▸ **ABOUT THIS TASK**:
Using the records below, filter out every line that lacks "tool" and copy the rest.
****
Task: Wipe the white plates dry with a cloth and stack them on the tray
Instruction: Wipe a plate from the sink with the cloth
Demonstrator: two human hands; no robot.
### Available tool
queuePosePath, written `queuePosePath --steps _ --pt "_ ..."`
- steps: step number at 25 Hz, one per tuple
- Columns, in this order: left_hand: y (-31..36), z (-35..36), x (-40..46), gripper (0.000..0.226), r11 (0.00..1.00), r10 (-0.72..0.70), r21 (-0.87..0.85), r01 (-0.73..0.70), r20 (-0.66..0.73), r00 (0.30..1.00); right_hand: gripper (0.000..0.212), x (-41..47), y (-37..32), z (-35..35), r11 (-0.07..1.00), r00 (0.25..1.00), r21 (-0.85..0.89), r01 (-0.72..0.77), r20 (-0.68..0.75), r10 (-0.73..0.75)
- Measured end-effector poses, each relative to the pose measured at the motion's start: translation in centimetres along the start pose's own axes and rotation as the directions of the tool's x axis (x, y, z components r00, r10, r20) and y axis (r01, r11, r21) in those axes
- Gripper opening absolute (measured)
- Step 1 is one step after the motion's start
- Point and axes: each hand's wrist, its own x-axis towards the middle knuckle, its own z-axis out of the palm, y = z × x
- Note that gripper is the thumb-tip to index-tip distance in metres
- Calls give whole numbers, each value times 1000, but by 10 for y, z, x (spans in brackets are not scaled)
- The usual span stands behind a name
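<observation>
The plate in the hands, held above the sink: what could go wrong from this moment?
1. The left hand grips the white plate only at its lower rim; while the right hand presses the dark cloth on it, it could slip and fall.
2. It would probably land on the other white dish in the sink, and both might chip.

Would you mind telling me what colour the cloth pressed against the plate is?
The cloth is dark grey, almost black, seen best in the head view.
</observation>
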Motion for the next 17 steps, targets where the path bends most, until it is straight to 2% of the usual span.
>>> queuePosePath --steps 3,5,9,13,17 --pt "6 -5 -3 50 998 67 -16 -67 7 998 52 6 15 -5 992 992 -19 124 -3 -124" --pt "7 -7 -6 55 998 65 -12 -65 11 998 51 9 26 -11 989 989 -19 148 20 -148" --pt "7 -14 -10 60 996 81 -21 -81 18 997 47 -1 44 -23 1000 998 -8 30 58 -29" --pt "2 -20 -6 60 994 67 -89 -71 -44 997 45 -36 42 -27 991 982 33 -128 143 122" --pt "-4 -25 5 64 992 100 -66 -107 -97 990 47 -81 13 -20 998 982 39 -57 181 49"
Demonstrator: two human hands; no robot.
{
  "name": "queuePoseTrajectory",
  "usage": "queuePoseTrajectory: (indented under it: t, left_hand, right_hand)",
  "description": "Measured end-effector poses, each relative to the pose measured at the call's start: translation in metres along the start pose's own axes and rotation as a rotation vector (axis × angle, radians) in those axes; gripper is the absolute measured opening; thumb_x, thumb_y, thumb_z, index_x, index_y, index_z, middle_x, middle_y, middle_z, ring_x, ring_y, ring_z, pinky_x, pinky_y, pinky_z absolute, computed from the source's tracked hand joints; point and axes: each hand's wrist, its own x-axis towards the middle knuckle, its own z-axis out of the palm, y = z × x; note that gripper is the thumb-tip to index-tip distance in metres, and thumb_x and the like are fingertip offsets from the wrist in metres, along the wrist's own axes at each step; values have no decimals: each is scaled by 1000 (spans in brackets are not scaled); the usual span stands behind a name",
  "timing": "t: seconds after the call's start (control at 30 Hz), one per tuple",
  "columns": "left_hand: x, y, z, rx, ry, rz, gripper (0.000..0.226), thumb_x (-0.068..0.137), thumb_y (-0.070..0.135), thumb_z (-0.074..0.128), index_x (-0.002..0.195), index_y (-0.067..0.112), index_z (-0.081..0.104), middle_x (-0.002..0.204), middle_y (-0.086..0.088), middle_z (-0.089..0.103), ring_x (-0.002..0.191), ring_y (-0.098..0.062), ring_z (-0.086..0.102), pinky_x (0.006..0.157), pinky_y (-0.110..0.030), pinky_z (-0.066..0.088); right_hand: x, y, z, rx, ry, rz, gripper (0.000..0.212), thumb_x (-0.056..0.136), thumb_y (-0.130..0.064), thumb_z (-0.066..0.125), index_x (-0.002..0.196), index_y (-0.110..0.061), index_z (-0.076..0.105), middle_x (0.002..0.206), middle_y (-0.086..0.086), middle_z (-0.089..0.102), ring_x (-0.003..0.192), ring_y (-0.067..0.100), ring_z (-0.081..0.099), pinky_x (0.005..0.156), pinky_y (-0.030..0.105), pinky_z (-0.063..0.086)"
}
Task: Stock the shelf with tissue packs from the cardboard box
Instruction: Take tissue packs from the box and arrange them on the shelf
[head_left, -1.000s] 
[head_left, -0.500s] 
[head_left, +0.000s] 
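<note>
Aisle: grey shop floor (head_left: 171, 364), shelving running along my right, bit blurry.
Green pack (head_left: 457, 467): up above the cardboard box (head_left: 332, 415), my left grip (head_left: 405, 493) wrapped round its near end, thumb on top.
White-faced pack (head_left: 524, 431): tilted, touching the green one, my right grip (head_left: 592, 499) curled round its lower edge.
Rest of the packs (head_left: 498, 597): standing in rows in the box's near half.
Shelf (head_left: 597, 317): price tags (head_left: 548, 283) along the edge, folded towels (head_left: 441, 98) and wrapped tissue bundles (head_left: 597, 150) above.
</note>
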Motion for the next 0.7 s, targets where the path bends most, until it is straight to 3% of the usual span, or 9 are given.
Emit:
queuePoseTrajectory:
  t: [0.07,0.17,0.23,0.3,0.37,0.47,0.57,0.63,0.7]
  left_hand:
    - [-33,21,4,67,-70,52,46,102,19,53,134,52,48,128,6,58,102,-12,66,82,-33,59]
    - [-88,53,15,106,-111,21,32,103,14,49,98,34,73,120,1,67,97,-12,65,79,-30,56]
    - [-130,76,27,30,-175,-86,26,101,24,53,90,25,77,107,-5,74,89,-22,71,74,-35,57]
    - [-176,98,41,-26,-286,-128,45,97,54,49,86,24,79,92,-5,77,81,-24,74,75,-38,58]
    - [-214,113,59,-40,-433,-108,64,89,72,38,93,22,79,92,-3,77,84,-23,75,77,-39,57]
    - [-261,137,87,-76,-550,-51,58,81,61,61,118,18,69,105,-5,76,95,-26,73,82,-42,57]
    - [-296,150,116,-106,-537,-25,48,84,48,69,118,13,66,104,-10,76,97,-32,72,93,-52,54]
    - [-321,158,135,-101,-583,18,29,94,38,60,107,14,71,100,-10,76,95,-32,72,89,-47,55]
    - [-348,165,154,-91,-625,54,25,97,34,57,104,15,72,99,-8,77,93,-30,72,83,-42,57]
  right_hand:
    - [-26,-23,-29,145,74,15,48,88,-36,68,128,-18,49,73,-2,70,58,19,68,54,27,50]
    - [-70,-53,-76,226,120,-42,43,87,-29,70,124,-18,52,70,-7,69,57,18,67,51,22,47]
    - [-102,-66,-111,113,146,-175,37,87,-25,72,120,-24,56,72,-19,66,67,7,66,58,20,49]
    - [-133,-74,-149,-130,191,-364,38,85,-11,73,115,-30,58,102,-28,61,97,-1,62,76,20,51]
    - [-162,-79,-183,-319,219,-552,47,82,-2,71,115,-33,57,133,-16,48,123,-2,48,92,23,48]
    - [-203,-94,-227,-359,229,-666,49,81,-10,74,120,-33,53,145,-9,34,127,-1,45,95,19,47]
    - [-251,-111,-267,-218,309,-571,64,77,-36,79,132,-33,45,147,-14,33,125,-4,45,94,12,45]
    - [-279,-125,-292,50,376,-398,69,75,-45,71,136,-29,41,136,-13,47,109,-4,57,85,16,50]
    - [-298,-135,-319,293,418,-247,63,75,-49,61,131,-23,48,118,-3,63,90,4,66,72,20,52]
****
▸ **SOLUTION TO THIS PROBLEM**:
### Available tool
- Measured end-effector poses, each relative to the pose measured at the motion's start: translation in centimetres along the start pose's own axes and rotation as the directions of the tool's x axis (x, y, z components r00, r10, r20) and y axis (r01, r11, r21) in those axes

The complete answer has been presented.